Ars Magica is a game background set in the middle ages of Europe, north Africa and the near east. It is set in a world very close to our own, with the same nation states, kings and historical events.


Ars Magica assumes that all of the stories, myths and legends of medieval Europe - faeries, monsters, demons, ghosts and spirits, heroes and giants - had truth to them, and that living secretly among the people of the time was a society of magicians, largely (though not exclusively) descended in philosophy from the priests of the cult of Mercury in the Roman Empire.


This secret society - the Order of Hermes - numbered at its peak in the late 1100s perhaps a thousand magicians, scattered from the British Isles to Kievan Rus, and from the coast of the Baltic to North Africa. It was divided into thirteen Houses, each with a specific tradition of magic tracing back to a "founder" - one of the thirteen magicians who agreed to form the society in 767AD - and into thirteen "Tribunals" - geopolitical areas of administration.


Some Tribunals were loose associations of covenants (groups) of magi that met infrequently to share gossip and trade; others were highly formal and structured affairs with officers, positions of honour and duty, and structured meetings. Great bodies of peripheral lore accumulated about how things were to be done, which were often not recognised from one tribunal to another.

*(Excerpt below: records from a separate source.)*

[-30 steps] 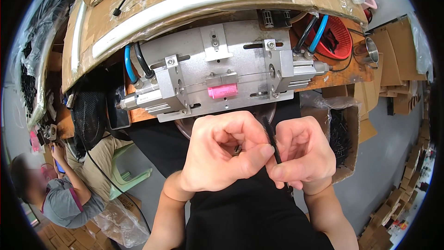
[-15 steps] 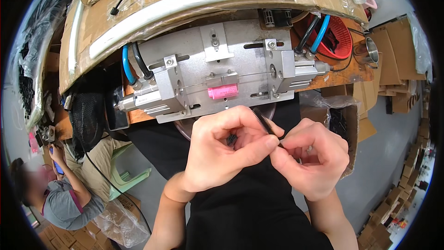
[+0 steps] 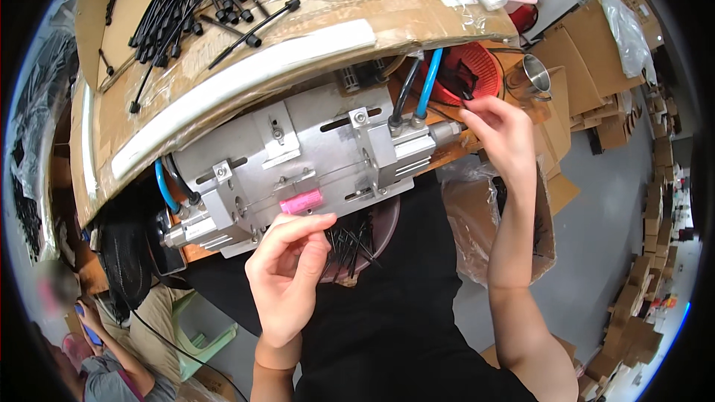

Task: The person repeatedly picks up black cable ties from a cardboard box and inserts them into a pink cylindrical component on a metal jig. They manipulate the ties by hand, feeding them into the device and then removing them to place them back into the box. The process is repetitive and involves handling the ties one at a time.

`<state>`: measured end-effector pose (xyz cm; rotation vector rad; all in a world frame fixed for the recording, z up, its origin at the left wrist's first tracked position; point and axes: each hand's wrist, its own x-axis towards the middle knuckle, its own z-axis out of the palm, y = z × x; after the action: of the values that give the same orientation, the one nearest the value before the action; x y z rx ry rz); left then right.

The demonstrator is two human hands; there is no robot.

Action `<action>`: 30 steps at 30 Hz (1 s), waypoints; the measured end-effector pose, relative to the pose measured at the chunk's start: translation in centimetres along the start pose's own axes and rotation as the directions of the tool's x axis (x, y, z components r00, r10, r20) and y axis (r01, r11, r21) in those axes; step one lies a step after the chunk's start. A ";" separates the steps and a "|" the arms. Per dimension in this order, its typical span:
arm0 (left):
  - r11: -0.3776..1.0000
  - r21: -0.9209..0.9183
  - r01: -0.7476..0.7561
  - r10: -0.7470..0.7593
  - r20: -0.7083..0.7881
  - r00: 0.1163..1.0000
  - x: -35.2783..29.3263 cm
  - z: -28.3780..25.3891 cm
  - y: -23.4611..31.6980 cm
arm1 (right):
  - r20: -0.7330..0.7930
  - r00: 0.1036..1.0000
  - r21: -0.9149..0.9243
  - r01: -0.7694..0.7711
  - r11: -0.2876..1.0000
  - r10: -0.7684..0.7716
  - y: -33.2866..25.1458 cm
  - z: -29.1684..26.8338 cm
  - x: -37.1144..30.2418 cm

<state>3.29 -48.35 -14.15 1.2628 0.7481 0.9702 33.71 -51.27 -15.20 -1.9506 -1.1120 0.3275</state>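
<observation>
My left hand [image 3: 287, 275] is in front of the metal fixture [image 3: 261, 134], just below the pink cylinder [image 3: 302, 202] at its front. Its fingers are loosely curled, the thumb and forefinger tips apart, with nothing visible between them. My right hand [image 3: 505, 138] reaches to the near edge of the red basket [image 3: 488, 67], thumb and fingers pinched together. A small dark thing shows at those fingertips; whether it is held or lies in the basket is unclear. Behind my left hand, a bowl [image 3: 387, 225] of thin black sticks is partly hidden.
Many black stick-like parts with caps [image 3: 175, 18] lie on the cardboard [image 3: 320, 11] above the fixture. Blue hoses [image 3: 428, 82] rise from its ends. A metal cup [image 3: 532, 76] stands right of the basket. An open carton [image 3: 540, 242] is below right. Another person sits at lower left.
My hands have parted from the small black brush they held together. The right went up and right to the basket; the left moved a little left and down. The view has shifted.
</observation>
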 end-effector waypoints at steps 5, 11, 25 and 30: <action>0.999 0.023 0.036 -0.036 0.021 0.999 0.1 0.0 -0.4 | 0.300 0.954 -0.371 0.125 0.920 -0.008 -2.1 1.6 6.2; 0.998 0.018 0.062 -0.062 -0.032 0.998 0.0 -1.2 0.1 | 0.303 0.952 -0.109 -0.013 0.994 0.046 -2.6 2.2 6.5; 0.333 0.910 -0.248 0.313 0.141 0.939 14.7 -13.8 8.6 | 0.338 0.547 -0.051 0.823 0.565 -0.766 -16.0 7.5 12.0; 0.468 0.837 -0.285 0.282 0.165 0.945 11.7 -13.2 9.1 | 0.439 0.434 -0.041 0.884 0.465 -0.786 -16.5 8.4 12.2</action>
<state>-5.10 -31.93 -6.89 2.3412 1.1023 0.8593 26.19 -32.75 -5.43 -1.2697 -2.3488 -0.0517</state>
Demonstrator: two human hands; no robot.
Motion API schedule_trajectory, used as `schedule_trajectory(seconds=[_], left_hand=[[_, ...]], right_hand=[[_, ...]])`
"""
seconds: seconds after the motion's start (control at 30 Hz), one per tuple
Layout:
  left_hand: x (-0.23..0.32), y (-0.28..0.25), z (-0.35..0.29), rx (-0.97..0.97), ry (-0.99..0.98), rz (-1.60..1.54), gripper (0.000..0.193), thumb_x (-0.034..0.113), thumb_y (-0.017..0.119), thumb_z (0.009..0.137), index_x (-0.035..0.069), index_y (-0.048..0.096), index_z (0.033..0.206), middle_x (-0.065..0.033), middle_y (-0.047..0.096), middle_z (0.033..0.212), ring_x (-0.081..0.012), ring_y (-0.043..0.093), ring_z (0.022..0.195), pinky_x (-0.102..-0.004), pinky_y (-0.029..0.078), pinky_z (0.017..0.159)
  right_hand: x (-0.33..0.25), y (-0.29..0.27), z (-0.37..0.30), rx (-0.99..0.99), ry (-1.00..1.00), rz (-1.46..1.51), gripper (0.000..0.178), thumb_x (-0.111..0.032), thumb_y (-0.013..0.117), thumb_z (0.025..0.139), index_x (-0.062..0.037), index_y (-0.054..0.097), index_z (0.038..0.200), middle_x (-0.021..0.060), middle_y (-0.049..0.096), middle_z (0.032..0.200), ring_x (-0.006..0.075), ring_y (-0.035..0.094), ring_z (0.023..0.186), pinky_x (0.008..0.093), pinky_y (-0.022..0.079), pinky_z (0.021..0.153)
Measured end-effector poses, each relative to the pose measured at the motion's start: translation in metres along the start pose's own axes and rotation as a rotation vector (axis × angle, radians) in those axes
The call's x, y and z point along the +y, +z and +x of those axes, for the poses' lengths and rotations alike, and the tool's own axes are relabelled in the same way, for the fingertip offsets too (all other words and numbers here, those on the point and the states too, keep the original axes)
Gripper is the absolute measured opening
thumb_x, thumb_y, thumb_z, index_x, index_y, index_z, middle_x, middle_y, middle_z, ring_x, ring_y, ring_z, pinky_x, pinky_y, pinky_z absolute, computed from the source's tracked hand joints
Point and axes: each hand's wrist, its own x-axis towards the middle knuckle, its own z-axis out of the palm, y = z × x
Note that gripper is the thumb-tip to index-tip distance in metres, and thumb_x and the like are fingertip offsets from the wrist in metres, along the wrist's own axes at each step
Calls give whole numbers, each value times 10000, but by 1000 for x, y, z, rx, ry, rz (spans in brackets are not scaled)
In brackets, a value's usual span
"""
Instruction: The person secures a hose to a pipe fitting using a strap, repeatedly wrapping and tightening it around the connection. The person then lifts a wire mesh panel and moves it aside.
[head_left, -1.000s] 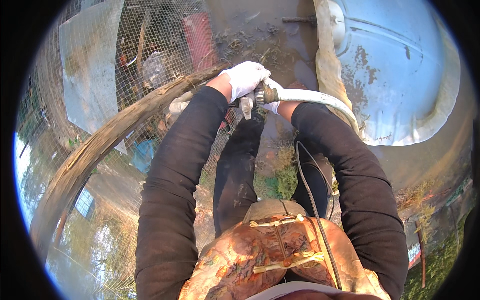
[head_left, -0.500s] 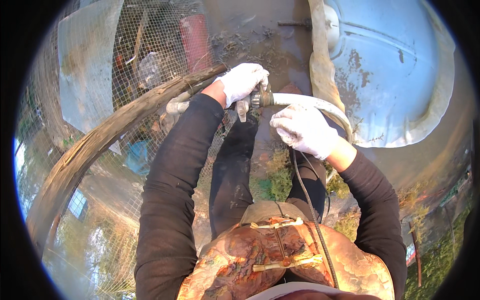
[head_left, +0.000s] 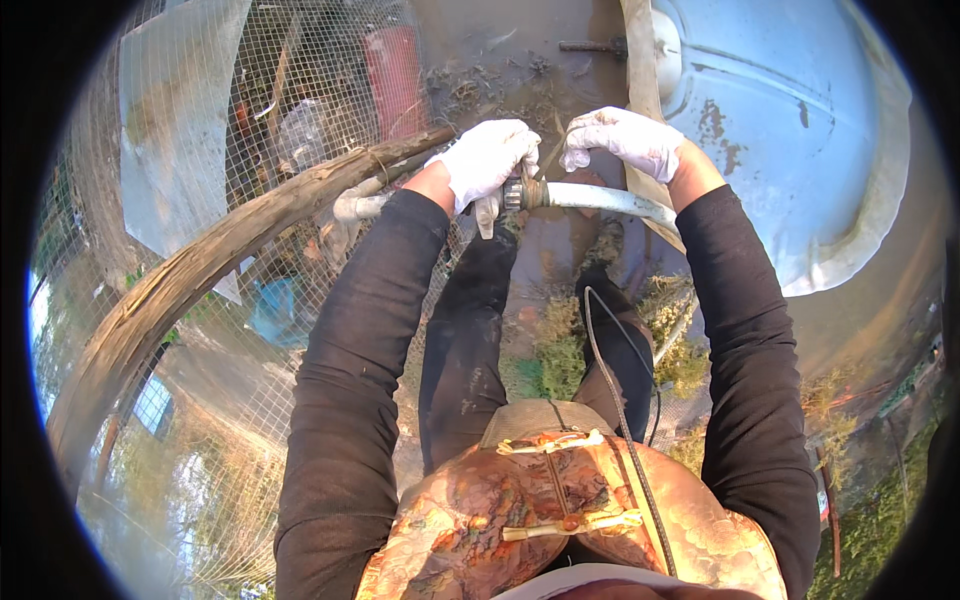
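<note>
My left hand (head_left: 488,163), in a white glove, is closed over a pipe fitting with a grey valve handle (head_left: 486,216) and a dark ribbed collar (head_left: 513,193). A brownish strip (head_left: 535,192) wraps the joint beside the collar. From there a white hose (head_left: 605,200) runs right and passes under my right forearm. My right hand (head_left: 625,141), gloved too, is raised above the hose with its fingers pinched together. A thin strand (head_left: 550,160) stretches from the wrapped joint toward those fingertips; its end is hidden in them.
A bent wooden pole (head_left: 190,275) curves along the left, before wire mesh (head_left: 310,60) and a grey sheet (head_left: 180,130). A large blue tank (head_left: 800,140) with a pale flap along its edge stands at right over muddy water (head_left: 510,40). A dark cord (head_left: 610,375) hangs by my legs.
My right hand has moved up and away from below the hose to above it, drawing out the thin strand. My left hand stays on the fitting.
</note>
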Motion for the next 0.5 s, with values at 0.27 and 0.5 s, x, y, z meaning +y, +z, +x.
schedule_trajectory(seconds=[0.27,0.5], left_hand=[[-11,2,10,45,-9,115,252,253,521,1039,49,661,985,-23,671,883,-121,584,815,-298,480,769],[-47,14,34,109,159,5,320,274,504,994,11,686,1024,-193,709,979,-355,665,941,-415,508,849]], right_hand=[[-22,53,16,484,-205,930,379,-302,587,1025,-92,531,715,38,587,762,195,584,800,342,486,823],[-64,90,18,609,-161,1283,234,-230,628,989,-84,545,826,13,478,633,134,380,529,290,320,517]])
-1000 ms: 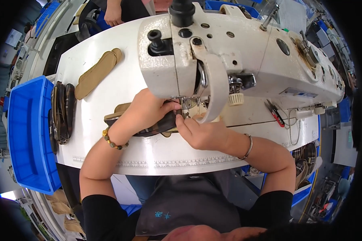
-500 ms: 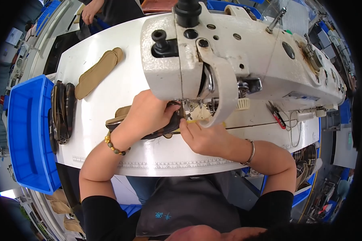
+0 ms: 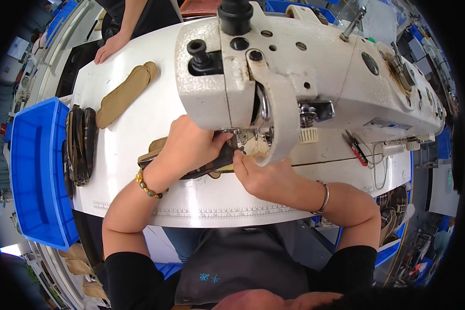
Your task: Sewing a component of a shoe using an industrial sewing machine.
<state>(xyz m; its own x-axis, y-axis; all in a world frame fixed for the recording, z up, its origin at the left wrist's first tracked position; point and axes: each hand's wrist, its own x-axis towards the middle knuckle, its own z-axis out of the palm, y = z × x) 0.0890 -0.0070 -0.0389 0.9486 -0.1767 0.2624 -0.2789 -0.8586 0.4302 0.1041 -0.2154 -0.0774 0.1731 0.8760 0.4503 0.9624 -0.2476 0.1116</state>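
Observation:
My left hand (image 3: 183,147) presses on a dark plaid fabric slipper piece (image 3: 219,161), its thumb and fingertips pinching the piece's far edge beside the needle area of a white sewing machine (image 3: 204,101). At the near right edge of that piece, my right hand (image 3: 266,178) holds it between thumb and forefinger, the other fingers curled in. The piece lies on the white table (image 3: 155,108), its right end at the presser foot (image 3: 241,138). Tan layers (image 3: 157,144) stick out under my left hand. Exactly where the needle meets the fabric is hard to make out.
A tan sole-shaped pair of pieces (image 3: 126,95) lies at the far left. Stacked plaid pieces (image 3: 80,144) stand by a blue bin (image 3: 41,173). Red-handled thread snips (image 3: 356,150) lie right. A co-worker's hand (image 3: 111,47) rests on the far table edge.
The co-worker's hand has come down onto the table's far left edge. The machine head appears slightly farther left. My right hand has shifted very little; my left stays put.

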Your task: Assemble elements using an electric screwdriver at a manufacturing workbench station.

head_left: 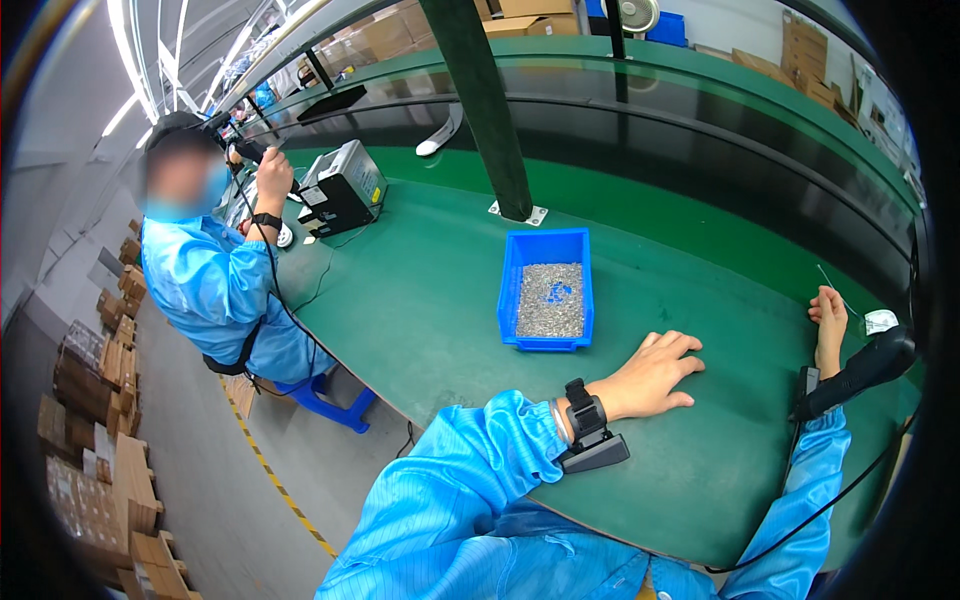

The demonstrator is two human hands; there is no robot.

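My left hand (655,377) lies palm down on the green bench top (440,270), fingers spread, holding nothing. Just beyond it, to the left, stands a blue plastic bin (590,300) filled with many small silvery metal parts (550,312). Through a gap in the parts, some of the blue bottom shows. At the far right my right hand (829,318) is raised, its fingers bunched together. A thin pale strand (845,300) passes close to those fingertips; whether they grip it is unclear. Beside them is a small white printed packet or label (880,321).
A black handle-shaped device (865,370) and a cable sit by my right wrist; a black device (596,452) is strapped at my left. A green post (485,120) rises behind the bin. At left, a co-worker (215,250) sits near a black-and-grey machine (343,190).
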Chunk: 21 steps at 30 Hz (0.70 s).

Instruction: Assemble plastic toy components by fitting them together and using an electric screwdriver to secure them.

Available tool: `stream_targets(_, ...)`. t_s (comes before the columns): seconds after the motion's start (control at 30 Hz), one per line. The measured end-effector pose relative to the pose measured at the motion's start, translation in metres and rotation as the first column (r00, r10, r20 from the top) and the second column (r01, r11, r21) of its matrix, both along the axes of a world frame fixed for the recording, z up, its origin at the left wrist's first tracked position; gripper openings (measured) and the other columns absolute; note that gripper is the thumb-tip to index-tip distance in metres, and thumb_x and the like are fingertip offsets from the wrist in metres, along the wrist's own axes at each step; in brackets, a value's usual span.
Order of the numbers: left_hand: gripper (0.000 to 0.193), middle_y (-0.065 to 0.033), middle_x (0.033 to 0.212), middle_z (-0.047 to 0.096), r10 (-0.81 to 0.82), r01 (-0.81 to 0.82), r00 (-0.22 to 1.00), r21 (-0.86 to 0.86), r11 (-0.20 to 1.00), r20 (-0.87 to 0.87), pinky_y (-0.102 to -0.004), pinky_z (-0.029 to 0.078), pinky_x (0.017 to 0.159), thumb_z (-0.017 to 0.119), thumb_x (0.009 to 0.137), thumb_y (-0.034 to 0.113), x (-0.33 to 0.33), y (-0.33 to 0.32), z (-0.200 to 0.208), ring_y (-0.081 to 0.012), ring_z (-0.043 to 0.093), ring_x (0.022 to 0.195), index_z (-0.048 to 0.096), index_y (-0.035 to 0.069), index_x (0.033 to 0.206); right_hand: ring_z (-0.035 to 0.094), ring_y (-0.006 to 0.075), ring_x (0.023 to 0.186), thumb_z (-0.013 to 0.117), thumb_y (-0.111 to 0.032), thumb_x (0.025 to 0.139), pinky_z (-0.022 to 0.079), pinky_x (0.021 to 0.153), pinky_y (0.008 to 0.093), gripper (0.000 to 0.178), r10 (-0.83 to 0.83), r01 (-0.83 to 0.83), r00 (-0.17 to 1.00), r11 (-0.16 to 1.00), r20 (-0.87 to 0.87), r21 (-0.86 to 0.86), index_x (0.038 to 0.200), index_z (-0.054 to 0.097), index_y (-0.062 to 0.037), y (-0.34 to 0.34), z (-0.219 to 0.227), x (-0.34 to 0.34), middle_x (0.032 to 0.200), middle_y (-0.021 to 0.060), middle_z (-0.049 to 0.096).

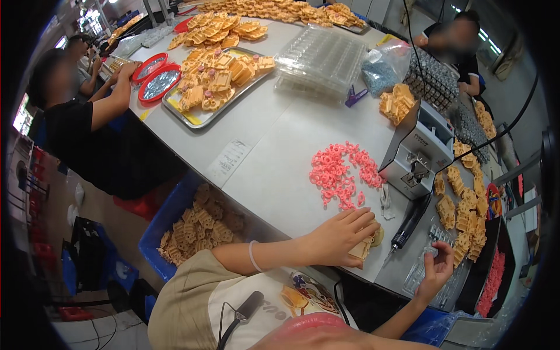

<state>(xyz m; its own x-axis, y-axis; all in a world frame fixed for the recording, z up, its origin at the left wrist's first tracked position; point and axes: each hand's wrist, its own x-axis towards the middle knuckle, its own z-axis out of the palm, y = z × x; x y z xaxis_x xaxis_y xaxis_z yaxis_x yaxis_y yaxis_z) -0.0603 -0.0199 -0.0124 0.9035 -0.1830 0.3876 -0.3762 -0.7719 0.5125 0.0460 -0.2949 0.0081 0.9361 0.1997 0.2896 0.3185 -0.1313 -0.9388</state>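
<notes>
My left hand (341,236) is closed over a light-orange plastic part (360,251) at the table's near edge, its fingers lying across the top and hiding most of it. My right hand (437,271) is to the right, with thumb and fingers curled at a clear plastic tray (417,274). Whatever its fingertips may hold is too small to make out. Between the hands lies a black electric screwdriver (412,224), its bit pointing toward me. Just beyond my left hand spreads a pile of small pink rings (341,172).
A grey metal machine (420,151) stands right of the rings. More orange parts (466,219) line the right side. Farther off are a loaded metal tray (201,119), stacked clear trays (318,61) and red dishes (160,84). A blue bin (153,233) sits below the table's left edge. Other people sit nearby.
</notes>
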Motion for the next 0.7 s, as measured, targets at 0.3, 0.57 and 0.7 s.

The members of the Order - who style themselves "Magi" - modelled their lives on the monastic model popular in the early middle ages; they gathered in communities called "covenants" after the oaths of friendship they swore to one another, and in place of a monastic rule, they lived by "The Code" - a set of principles and undertakings to which every magus swore before being accounted a member of the Order.


The most important precepts of the Code by which magi lived were that conflict between fellows was carefully regulated; that meddling with demons was forbidden; and perhaps most tellingly that no magus should act in a way to bring ruin on their fellows, a rule which, more than any other, brought the Order increasingly into contact with, and often conflict with, the mundane world and the Church.


The magic of the Order of Hermes is very formal and latinised - there are theoretical rules and limits as to what can and cannot be done with magic. This all comes from the original theory of magic outlined by Bonisagus, one of the founders, which synthesised many of the different magical traditions of his time. Bonisagus' work was nearly six hundred years ago though, and the limits of his theory are now in very sharp relief.


Our game is set at the very end of the lifespan of the Order - in the mid-fourteenth century, just before the birth of the Renaissance. The Order has six hundred years of history and accumulated grudges and conflicts. The Middle Ages are gasping their last, and a great shadow will fall over Europe in the next few years which will leave it changed beyond recognition.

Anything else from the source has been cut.